All of this might sound too gradualist, even accommodationist, to those who justly feel that too much is fundamentally wrong with Nigeria to settle for anything short of a revolution; that this is mere reformist talk by liberals who would rather have the unequal structure of society unchanged. I would, however, enjoin them — as the good old saying goes—to never let the perfect be the enemy of the good. Rather, they should pose to themselves the question Adam Gopnik asks in the course of explaining philosophic liberalism in his book, A Thousand Small Sanities. As quoted in David Brooks’ op-ed essay “What Pelosi Versus the Squad Really Means” in The New York Times of 15 July 2019, Gopnik is of the view that “The Question is not: What do I want? It is: What good can I do in this specific circumstance?”
This is what, in conclusion, I believe is the driving impetus of Dapo Olorunyomi’s radical humanism, the fulcrum of his irrepressible, self-sacrificing and eternally optimistic commitment to democracy, equality, social justice and good governance at home and in the world at large.
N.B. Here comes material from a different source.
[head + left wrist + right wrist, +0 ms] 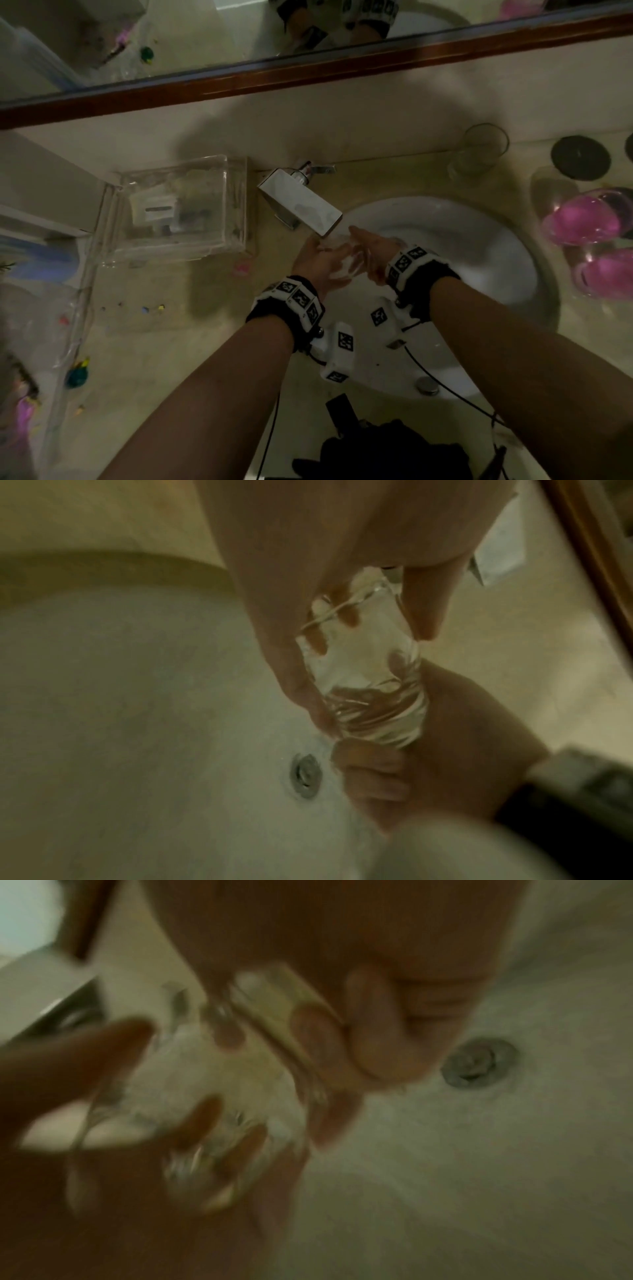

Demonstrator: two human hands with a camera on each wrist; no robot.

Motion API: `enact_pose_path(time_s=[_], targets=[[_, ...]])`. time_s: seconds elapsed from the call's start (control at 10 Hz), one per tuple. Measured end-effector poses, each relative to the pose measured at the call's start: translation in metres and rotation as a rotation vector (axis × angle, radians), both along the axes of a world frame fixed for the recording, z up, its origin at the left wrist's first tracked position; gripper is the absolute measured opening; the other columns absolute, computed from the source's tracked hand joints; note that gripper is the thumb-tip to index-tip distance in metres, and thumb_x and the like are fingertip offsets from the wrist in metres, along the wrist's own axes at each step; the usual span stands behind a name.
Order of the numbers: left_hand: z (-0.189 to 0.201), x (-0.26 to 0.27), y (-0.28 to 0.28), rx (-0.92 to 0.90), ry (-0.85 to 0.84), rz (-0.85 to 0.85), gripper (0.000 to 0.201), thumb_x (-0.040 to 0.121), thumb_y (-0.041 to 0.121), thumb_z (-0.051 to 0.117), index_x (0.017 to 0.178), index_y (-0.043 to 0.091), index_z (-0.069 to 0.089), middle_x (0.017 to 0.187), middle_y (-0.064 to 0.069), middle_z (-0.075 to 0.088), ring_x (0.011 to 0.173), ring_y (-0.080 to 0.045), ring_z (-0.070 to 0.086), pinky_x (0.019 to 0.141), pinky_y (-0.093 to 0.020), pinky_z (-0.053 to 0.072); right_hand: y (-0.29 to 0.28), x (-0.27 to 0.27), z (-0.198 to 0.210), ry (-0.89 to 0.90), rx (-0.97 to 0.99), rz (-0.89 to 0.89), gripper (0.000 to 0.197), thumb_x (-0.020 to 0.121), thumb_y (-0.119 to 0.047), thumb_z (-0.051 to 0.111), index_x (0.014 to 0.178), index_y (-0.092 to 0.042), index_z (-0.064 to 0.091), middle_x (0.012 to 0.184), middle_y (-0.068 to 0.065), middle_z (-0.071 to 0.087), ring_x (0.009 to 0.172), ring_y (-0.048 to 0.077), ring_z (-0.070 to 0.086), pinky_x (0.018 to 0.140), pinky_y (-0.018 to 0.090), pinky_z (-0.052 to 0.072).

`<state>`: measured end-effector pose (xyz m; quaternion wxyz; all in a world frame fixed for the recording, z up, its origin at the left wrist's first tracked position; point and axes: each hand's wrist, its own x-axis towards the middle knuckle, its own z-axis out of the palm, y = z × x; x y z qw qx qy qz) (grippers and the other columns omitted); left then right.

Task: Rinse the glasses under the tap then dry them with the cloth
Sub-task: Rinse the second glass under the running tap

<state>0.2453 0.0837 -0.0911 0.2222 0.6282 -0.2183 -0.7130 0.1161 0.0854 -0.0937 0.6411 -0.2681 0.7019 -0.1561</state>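
A clear glass [346, 261] is held over the white sink [479, 246], just below the spout of the square chrome tap [301, 202]. My left hand [327, 265] grips the glass from the left, and its fingers [423, 610] wrap the upper part of the glass [366, 685]. From the right, my right hand [368, 255] holds it and its fingers [373, 772] curl round the base. The right wrist view is blurred: the right hand's curled fingers [377, 1031] lie against the glass [205, 1102]. Another empty glass [479, 150] stands behind the sink.
Pink tumblers [582, 219] and a black round lid [580, 157] crowd the counter on the right. A clear plastic box [178, 209] sits left of the tap. The drain [304, 775] is below the hands. A dark bundle [383, 448] lies at the near edge.
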Motion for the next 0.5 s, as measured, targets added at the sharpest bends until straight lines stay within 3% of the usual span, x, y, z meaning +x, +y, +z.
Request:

And it is what Banji Ojewale, a contributor to Testimony to Courage, means when he says Olorunyomi was always “available where work was available”; in other words, whenever and wherever there is work to be done to save the soul of our country and advance humanity. That work is both incremental and revolutionary, entails the many small steps or quotidian battles of survival and minimum respect for citizen rights as well as the gigantic leap of faith and action that the restructuring of Nigeria for peace, sustainable development and self-actualisation must necessarily be. It calls on all to be citizens and soldiers at the same time. This is the point, it seems to me, that Frantz Fanon makes in his essay, “Spontaneity: Its Strength and Weakness” in Towards the African Revolution where he argues that the slogan “the struggle continues” actually encapsulates both the “the historical law” and the politics of the day-to-day. “[T]he struggle for national liberation,” he says, “does not consist in spanning the gap at one stride: the drama has to be played out in all of its difficulty everyday… Day after day goes by.” Commenting on this, the cultural theorist, Homi Bhabha, understands Fanon to be urging a recognition of the “emergency of the (insurgent) everyday,” insurgent because “it represents the agency of insurgency and constitutes a counter-force” to the given historical experience, concluding that “the day-to-day is what Fanon calls the “knowledge of the practice of action.”
I salute Oyedapo Oyekunle Olorunyomi for a life worthy of emulation by showing us that the seeds of radical change are in the pod of simple, everyday, verities of our lives. And that they are worth as much attention as the revolutionary tasks. I thank you all for listening.
This is the text of a speech at the public presentation of Testimony to Courage: Essays in Honour of Dapo Olorunyomi on Thursday, 7 November 2019, at NECA House, Alausa, Lagos.